» **What is required**
Repeat exactly the lines of the listing below, please, starting with the first and ending with the line containing "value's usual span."; leave out the rest.

(Beginning of Listed records)

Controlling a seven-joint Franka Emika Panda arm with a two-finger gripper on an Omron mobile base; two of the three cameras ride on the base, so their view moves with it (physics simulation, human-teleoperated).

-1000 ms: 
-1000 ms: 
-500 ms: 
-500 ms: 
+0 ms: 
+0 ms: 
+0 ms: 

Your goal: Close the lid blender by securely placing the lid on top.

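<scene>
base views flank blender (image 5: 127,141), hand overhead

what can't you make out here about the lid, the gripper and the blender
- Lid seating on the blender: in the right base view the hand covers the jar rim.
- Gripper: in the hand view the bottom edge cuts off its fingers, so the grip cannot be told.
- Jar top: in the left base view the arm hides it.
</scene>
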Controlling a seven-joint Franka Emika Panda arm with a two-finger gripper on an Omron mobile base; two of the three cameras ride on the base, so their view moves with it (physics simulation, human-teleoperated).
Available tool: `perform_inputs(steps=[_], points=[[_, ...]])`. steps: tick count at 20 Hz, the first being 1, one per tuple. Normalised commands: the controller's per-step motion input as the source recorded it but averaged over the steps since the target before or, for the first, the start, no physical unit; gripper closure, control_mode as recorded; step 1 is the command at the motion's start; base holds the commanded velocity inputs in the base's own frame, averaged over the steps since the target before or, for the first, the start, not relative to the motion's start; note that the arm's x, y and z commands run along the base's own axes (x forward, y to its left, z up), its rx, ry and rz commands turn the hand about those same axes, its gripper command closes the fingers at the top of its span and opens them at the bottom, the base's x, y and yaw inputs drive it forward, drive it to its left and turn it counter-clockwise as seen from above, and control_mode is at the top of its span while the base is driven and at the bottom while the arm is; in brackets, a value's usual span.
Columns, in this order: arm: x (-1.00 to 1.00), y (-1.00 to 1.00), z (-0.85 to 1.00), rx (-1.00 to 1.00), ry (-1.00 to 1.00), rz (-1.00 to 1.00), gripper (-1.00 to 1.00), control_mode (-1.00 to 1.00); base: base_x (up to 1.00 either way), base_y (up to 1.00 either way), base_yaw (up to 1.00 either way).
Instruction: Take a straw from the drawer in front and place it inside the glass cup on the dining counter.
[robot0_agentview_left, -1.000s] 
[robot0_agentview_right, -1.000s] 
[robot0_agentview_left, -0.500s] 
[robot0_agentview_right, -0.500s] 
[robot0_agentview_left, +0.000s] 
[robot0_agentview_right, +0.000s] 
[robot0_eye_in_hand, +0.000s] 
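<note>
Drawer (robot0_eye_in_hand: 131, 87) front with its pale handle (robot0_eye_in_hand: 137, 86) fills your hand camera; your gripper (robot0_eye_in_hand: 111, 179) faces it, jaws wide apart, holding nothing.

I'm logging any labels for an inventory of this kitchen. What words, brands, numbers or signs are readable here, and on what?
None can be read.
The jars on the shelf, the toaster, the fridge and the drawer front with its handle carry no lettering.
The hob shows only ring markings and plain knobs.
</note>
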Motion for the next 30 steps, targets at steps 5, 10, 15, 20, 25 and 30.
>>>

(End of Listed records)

» **Finished task**
Controlling a seven-joint Franka Emika Panda arm with a two-finger gripper on an Omron mobile base; two of the three cameras ride on the base, so their view moves with it (physics simulation, human-teleoperated).

-1000 ms: 
-1000 ms: 
-500 ms: 
-500 ms: 
+0 ms: 
+0 ms: 
+0 ms: 

Your goal: Close the lid blender by securely placing the lid on top.

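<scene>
base views flank blender (image 5: 127,141), hand overhead

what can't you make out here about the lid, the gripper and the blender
- Lid seating on the blender: in the right base view the hand covers the jar rim.
- Gripper: in the hand view the bottom edge cuts off its fingers, so the grip cannot be told.
- Jar top: in the left base view the arm hides it.
</scene>
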Controlling a seven-joint Franka Emika Panda arm with a two-finger gripper on an Omron mobile base; two of the three cameras ride on the base, so their view moves with it (physics simulation, human-teleoperated).
Available tool: `perform_inputs(steps=[_], points=[[_, ...]])`. steps: tick count at 20 Hz, the first being 1, one per tuple. Normalised commands: the controller's per-step motion input as the source recorded it but averaged over the steps since the target before or, for the first, the start, no physical unit; gripper closure, control_mode as recorded; step 1 is the command at the motion's start; base holds the commanded velocity inputs in the base's own frame, averaged over the steps since the target before or, for the first, the start, not relative to the motion's start; note that the arm's x, y and z commands run along the base's own axes (x forward, y to its left, z up), its rx, ry and rz commands turn the hand about those same axes, its gripper command closes the fingers at the top of its span and opens them at the bottom, the base's x, y and yaw inputs drive it forward, drive it to its left and turn it counter-clockwise as seen from above, and control_mode is at the top of its span while the base is driven and at the bottom while the arm is; in brackets, a value's usual span.

What came before is the complete response.